Walsh paused, then said, “Okay, you two go ahead and I’ll tell the evening news to hold back. If it’s a dead end, then we’ll have struck out in the top of the first.”

“If not,” Dora said, giving Jake a silent thumbs-up and a wink from across the hall, “grand slam.”

55

RIDING THE BACK of the body odor stench and urine was the sharp scent of alcohol. The cage rested in a dusty old storage room with moldy boxes and papers bowing the wooden shelves on the wall and a single cheap globe light casting meager shadows. Casey sat in the corner of the cage clasping her knees, sticking her nose out through the bars, as far away from the sleeping woman as possible. Casey suspected that the woman had peed herself.

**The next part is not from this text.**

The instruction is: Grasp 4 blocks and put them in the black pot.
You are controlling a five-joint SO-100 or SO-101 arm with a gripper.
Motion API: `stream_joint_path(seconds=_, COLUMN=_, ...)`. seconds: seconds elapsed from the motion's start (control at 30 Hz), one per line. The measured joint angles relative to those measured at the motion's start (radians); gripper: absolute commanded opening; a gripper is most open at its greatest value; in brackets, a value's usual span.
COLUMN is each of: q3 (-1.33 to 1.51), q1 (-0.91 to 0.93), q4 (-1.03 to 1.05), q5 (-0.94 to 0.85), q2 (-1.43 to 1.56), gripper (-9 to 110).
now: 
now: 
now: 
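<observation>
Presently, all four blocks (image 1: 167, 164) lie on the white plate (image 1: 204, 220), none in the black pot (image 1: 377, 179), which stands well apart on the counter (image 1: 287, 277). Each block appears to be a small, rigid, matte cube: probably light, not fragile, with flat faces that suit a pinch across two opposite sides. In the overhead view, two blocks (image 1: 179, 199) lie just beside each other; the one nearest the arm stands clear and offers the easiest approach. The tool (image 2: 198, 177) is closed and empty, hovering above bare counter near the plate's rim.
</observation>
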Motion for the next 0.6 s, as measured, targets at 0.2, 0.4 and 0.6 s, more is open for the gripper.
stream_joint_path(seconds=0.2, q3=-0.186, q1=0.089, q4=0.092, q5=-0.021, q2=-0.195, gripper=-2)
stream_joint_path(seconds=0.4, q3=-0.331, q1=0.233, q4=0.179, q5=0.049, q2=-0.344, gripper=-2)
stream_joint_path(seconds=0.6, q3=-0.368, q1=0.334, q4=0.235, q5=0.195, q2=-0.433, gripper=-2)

When the wooden door swung open, Casey stood.

“Your lawyer,” a woman cop said in a bored tone.

“Marty?” Casey said. “Who sent you?”

Marty held his long arms up in the air, raising his suit coat and making himself look like a living scarecrow. “Nobody. Not Graham. Not my uncle.”

“Somebody,” Casey said.

“Me.”

Casey considered him. “Can you get me the hell out of here?”

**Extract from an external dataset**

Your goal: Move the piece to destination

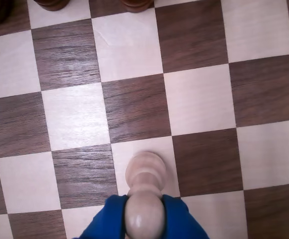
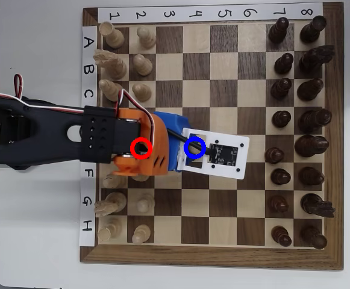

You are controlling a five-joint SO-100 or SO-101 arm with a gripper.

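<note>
In the wrist view my gripper (image 1: pixel 144 215) has blue fingers (image 1: pixel 107 219) shut on the round head of the piece (image 1: pixel 144 172), a cream pawn. Its base is over a light square (image 1: pixel 122 159); I cannot tell whether it touches the board. In the overhead view my arm (image 2: pixel 54 135) reaches from the left across the board. The blue ring (image 2: pixel 194 138) marks the destination in row E, column 4. That square is hidden under the white wrist board (image 2: pixel 223 155). The red ring (image 2: pixel 141 139) lies over the orange wrist, two columns to the left. The pawn is hidden there.
Pale pieces (image 2: pixel 141 60) stand in columns 1 and 2 at the left of the overhead view. Dark pieces (image 2: pixel 283 120) fill columns 7 and 8 at the right. Two dark piece bases (image 1: pixel 52 4) show at the top edge of the wrist view.
</note>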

“I think I can,” Marty said. “I might have to eat the cost of the reception hall, but I figure I can take the honeymoon trip with a buddy of mine from law school.”

“Your fiancée?” Casey said.

Marty shrugged. “She might get over it. Judge Kollar probably won’t.”

“What did you do?”

“He’s not the only judge,” Marty said, sniffing the air.

Casey angled her head over her shoulder and Marty flinched at the sight of the beaten woman.

“He’s got arraignments today, but they finish around eleven. I used a couple favors and got the desk sergeant to hold the arraignment back, then push it out this afternoon to Judge Hopkins in the city court,” Marty said. “She got in when the Dems were riding high with Bill Clinton. She doesn’t even like Judge Kollar.”

“No million-dollar bail?” Casey said with a wry smile.

“No,” Marty said, “but this is no joke. They’re charging you with criminal tampering, tampering with public records, and felony conspiracy. The whole bundle adds up to about ten years if things go against you, and I’ve got to say, you don’t have a lot of friends around here.”